On July 6, 2026, Sherpa.ai said it had raised $18 million in new funding to expand its privacy-preserving AI platform. The Spain-based company focuses on federated and secure AI that lets enterprises and governments train models without sharing raw data, with the round led by Forgepoint Capital and joined by existing investors Mundi Ventures, Ekarpen, Allegra Holdings and SETT.
This article aggregates reporting from 2 news sources. The TL;DR is AI-generated from original reporting. Race to AGI's analysis provides editorial context on implications for AGI development.
Sherpa.ai’s raise underscores a critical counterweight to the centralisation of AI: architectures where data stays put and models move. As regulators in Europe and elsewhere push on data sovereignty and cross‑border flows, privacy‑preserving techniques like federated learning and secure aggregation become not just nice‑to‑have, but often the only viable way to train models on sensitive datasets. Sherpa is betting that these constraints will harden over time and that enterprises will prefer platforms designed from the ground up for joint training without data pooling.
In the race to AGI, this matters in two ways.
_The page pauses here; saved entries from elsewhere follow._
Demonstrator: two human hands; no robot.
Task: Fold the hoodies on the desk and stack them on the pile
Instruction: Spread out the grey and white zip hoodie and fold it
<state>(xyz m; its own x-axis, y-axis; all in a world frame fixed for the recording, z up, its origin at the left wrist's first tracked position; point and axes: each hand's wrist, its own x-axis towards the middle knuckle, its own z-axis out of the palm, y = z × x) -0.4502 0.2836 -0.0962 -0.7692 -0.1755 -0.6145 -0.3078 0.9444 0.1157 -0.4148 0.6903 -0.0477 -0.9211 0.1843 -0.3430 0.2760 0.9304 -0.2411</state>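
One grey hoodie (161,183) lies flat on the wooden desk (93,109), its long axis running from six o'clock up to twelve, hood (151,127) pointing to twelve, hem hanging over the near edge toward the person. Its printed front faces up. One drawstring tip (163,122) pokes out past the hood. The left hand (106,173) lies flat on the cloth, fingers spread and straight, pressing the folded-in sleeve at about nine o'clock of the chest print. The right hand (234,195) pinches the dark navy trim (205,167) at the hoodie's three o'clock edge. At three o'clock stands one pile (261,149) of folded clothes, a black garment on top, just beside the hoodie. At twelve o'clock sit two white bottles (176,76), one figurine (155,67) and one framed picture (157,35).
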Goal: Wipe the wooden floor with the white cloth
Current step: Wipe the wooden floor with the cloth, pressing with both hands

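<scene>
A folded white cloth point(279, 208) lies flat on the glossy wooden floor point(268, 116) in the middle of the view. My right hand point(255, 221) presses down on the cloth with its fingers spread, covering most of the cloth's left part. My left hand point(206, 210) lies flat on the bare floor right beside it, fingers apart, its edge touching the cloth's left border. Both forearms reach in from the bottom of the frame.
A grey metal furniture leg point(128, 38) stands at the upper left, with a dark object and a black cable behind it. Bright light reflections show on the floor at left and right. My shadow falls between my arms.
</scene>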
First, it offers a path for smaller countries and institutions with strict privacy regimes to still participate in building powerful models, rather than being locked out by data export rules. Second, it challenges the notion that only massive centralised datasets at a few hyperscalers can power truly capable systems. If data‑sovereign collaborations become routine, we could see a more federated ecosystem of strong but specialised models that collectively rival or complement frontier systems.
It also increases the technical and policy complexity of AI governance: evaluating and auditing models trained across dozens of silos is harder than inspecting a single central pipeline. But that complexity may be the price of aligning AI progress with democratic expectations about privacy and control.